After upgrading from iproute2-4.4.0 to iproute2-4.14.1 (both -r2 and -r4), my MariaDB galera gluster started to act weird, it was starting a bit longer than usual. The kernel log had the following entries: Feb 15 08:46:38 db3a kernel: [6668513.173873] ss[18846]: segfault at 0 ip 000055ece8827e48 sp 00007fffb69b9160 error 4 in ss[55ece881c000+1c000] Feb 15 08:46:41 db3a kernel: [6668516.692326] show_signal_msg: 16 callbacks suppressed Feb 15 08:46:41 db3a kernel: [6668516.692335] ss[19047]: segfault at 0 ip 00005636dda9fe48 sp 00007ffe065c6070 error 4 in ss[5636dda94000+1c000] Feb 15 08:46:41 db3a kernel: [6668516.899094] ss[19061]: segfault at 0 ip 0000560019d09e48 sp 00007ffd6e6abd60 error 4 in ss[560019cfe000+1c000] Feb 15 08:46:42 db3a kernel: [6668517.103536] ss[19070]: segfault at 0 ip 00005560c544be48 sp 00007ffec55c6690 error 4 in ss[5560c5440000+1c000] Feb 15 08:46:42 db3a kernel: [6668517.308507] ss[19079]: segfault at 0 ip 000055ee89eb5e48 sp 00007ffce4549200 error 4 in ss[55ee89eaa000+1c000] Feb 15 08:46:42 db3a kernel: [6668517.516238] ss[19085]: segfault at 0 ip 0000562d0efbae48 sp 00007ffdce303ca0 error 4 in ss[562d0efaf000+1c000] Feb 15 08:46:42 db3a kernel: [6668517.721847] ss[19107]: segfault at 0 ip 0000560ce68a2e48 sp 00007ffcee6aa8c0 error 4 in ss[560ce6897000+1c000] Feb 15 08:46:42 db3a kernel: [6668517.926715] ss[19110]: segfault at 0 ip 00005564af34ae48 sp 00007fff40df18f0 error 4 in ss[5564af33f000+1c000] Feb 15 08:46:43 db3a kernel: [6668518.133456] ss[19122]: segfault at 0 ip 00005639d1354e48 sp 00007ffe1c568700 error 4 in ss[5639d1349000+1c000] Feb 15 08:46:43 db3a kernel: [6668518.339973] ss[19137]: segfault at 0 ip 000055b9956f9e48 sp 00007ffc57cf6ee0 error 4 in ss[55b9956ee000+1c000] Feb 15 08:46:43 db3a kernel: [6668518.548122] ss[19149]: segfault at 0 ip 000055eb059c7e48 sp 00007ffcc5172560 error 4 in ss[55eb059bc000+1c000] Feb 15 08:46:47 db3a kernel: [6668522.057396] show_signal_msg: 16 callbacks suppressed Feb 15 08:46:47 db3a kernel: [6668522.057404] ss[19396]: segfault at 0 ip 000055d88c8bbe48 sp 00007fff412fef50 error 4 in ss[55d88c8b0000+1c000] Either reverting to version 4.4.0 or upgrading to 4.15.0 solved the problem.

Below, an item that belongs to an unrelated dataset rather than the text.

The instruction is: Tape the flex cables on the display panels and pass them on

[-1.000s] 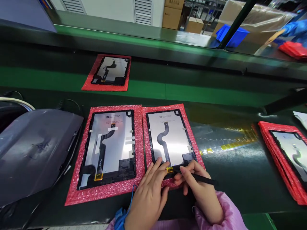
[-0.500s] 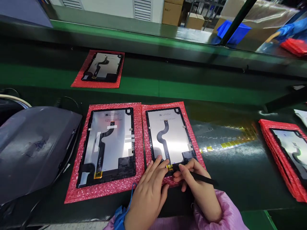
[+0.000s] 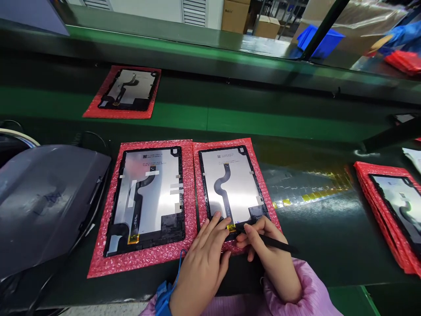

There are a few ss crashes mentioned in the 4.15.0 changelog (https://lkml.org/lkml/2018/1/29/357). I know this is not a mariadb bug, but just letting you know if anybody runs into the same problem.
Maybe you are able to compile with debug symbols and provide a core dump/backtrace?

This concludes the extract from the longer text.